**Work to be completed**:
Throughout the records below, find each line holding "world" and copy it.

**Provided information**:

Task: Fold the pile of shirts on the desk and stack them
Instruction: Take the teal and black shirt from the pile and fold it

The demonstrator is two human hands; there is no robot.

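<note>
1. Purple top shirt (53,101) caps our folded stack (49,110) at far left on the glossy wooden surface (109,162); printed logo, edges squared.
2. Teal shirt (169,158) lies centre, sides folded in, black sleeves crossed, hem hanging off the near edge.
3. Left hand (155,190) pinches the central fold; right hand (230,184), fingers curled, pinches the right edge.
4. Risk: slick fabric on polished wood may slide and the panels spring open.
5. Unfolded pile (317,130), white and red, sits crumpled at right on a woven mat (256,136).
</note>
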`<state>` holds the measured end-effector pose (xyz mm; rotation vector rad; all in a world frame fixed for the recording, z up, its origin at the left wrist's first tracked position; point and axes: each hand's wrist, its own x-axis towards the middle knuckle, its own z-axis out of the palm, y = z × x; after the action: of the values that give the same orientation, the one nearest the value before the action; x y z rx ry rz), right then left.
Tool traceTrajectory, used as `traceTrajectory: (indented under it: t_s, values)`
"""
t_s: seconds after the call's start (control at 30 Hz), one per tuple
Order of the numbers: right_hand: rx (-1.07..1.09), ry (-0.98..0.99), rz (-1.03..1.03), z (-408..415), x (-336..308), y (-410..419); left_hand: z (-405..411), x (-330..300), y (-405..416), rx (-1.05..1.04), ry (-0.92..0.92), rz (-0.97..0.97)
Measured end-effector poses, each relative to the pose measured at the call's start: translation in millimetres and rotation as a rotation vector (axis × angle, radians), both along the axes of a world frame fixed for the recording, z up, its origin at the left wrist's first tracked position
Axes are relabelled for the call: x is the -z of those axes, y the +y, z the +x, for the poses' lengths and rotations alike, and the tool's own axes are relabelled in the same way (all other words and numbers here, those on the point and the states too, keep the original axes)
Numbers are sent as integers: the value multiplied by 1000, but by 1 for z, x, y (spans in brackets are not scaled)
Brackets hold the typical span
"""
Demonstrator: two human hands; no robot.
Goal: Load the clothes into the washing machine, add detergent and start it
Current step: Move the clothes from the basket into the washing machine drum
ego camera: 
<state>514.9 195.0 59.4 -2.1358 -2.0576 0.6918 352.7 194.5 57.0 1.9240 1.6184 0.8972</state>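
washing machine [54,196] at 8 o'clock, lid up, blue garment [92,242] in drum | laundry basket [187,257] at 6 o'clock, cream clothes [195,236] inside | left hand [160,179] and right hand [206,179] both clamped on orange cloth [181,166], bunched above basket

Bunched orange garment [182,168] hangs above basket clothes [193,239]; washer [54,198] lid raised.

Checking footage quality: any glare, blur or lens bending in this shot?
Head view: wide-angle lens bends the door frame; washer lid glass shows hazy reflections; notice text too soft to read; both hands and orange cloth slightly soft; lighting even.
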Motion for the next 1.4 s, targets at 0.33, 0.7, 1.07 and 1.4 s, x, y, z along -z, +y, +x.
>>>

**Task response**:
`<state>` holds the measured end-effector pose (xyz mm; rotation vector rad; all in a world frame fixed for the recording, z up, its origin at the left wrist's first tracked position; point and axes: each hand's wrist, its own x-axis towards the middle knuckle, its own z-axis out of the palm, y = z × x; after the action: of the values that give the same orientation, the one nearest the value before the action; x y z rx ry rz), right then left.
Measured end-effector poses, each relative to the pose measured at the call's start: translation in millimetres and rotation as a rotation vector (axis × angle, radians), both along the axes of a world frame fixed for the recording, z up, its origin at the left wrist's first tracked position

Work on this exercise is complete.